While he has insisted that any investigation in the Philippines by the ICC would be illegal, he also dared the investigators to look for evidence.

He praised President Marcos for his statement on protecting Philippine sovereignty.

“The President is a man of few words. He is true to his word,” he said.

But still, he challenged the President and Malacanang to make their official stand publicly to end all speculation.

The Department of the Interior and Local Government (DILG) on Wednesday said the ICC has yet to communicate with the agency regarding its investigation of the country’s drug war.

In a Palace briefing, DILG Secretary Benjamin Abalos Jr. said he has no idea about the ICC’s probe.

“As far as our office is concerned, the DILG is, I have no knowledge about this, [and] there is no communication with them, nothing at all,” Abalos said.

Abalos also reaffirmed the agency’s alignment with President Marcos’ stance of non-cooperation with the ICC.

“We will follow the lead of the President,” Abalos said.

President Marcos, emphasizing his refusal to acknowledge the ICC’s jurisdiction, said he deems it a potential threat to the nation’s sovereignty.

He has directed government agencies, including police personnel and local governments, not to cooperate with the ICC representatives.

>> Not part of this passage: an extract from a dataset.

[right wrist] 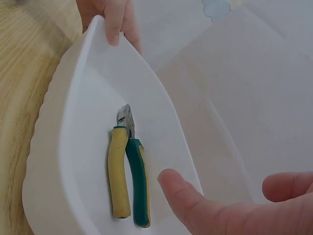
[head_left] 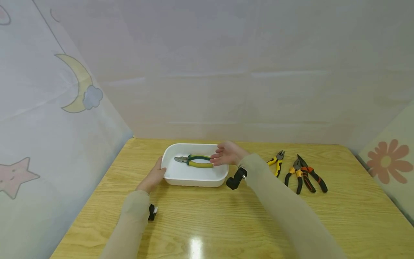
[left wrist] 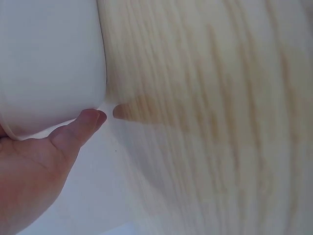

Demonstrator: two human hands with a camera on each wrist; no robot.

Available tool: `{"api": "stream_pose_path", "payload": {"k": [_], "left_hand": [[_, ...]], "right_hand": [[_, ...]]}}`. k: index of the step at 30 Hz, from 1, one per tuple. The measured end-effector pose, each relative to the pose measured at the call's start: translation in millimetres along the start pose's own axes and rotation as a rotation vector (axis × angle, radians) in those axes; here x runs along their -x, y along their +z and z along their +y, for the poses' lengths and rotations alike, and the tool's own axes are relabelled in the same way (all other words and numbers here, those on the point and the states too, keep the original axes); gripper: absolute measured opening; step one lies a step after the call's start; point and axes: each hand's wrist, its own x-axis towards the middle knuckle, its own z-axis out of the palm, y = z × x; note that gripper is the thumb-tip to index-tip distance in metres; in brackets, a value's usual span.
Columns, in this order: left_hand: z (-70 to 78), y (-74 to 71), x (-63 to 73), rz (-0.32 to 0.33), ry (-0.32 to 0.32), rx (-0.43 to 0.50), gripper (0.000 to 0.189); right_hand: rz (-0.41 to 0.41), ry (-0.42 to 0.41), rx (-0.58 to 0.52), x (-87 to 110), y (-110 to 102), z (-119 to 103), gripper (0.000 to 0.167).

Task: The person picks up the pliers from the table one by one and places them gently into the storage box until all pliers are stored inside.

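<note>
A white plastic basin (head_left: 194,182) sits toward the back of the table. Combination pliers (head_left: 200,165) with green and yellow handles lie in it, metal nose to the left. My left hand (head_left: 154,177) grips the basin's left end; the right wrist view shows its thumb (right wrist: 115,24) over the rim and fingers outside. From the left wrist, a fingertip (left wrist: 93,117) shows at the basin's lower edge. Over the basin's right end is my right hand (head_left: 229,154), holding nothing. Its fingers stand apart near the pliers' handle ends and hide part of the right rim.
To the right lie three more pliers: one with yellow and black handles (head_left: 279,167), one with black and orange handles (head_left: 298,176), and one with a long dark nose and black and red handles (head_left: 318,179). A pale cloth wall (head_left: 207,108) rises behind the wooden table (head_left: 194,223).
</note>
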Motion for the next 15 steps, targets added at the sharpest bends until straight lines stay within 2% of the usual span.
{"api": "stream_pose_path", "payload": {"k": [7, 15], "left_hand": [[-0.9, -0.4, -0.3, 0.001, 0.013, 0.001, 0.061], [-0.8, -1.1, 1.3, 0.0, 0.01, 0.015, 0.06]], "right_hand": [[-0.033, -0.053, 0.048, 9.7, -2.4, 1.6, 0.053], [-0.089, -0.073, -0.003, 19.4, -9.0, 4.4, 0.053]]}}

In the event of an encounter with an ICC representative, Abalos said he would communicate the Philippines’ commitment to transparency.

He emphasized that, as a democratic nation, the Philippines adheres to all laws.

The ICC, in January 2023, authorized the reopening of the inquiry into the war on drugs, which had been suspended in November 2021.

The Philippines withdrew from the Rome Statute in 2019 at the instigation of President Duterte, who was angered by the investigation into his drug war.

Senator Christopher Go, a staunch ally of the former president, welcomed President Marcos’s latest pronouncement on the ICC.

“The Philippines has a strong, independent judicial system. It is our belief that only Philippine courts, under Philippine laws, are qualified to adjudicate matters concerning our nation and its people,” Go said.

The President further clarified that while ICC investigators are permitted to visit the Philippines, they would be under close surveillance, especially regarding any attempts to interact with government agencies.

“We will not assist them in any way. We are watching them to ensure they do not engage with any government agencies,” President Marcos said.

Also on Wednesday, Vice President Sara Duterte said she has yet to receive any document indicating that she’s a respondent in the ICC investigation into her father’s drug war.

She said, however, that here lawyers are prepared in case she gets involved in the investigation.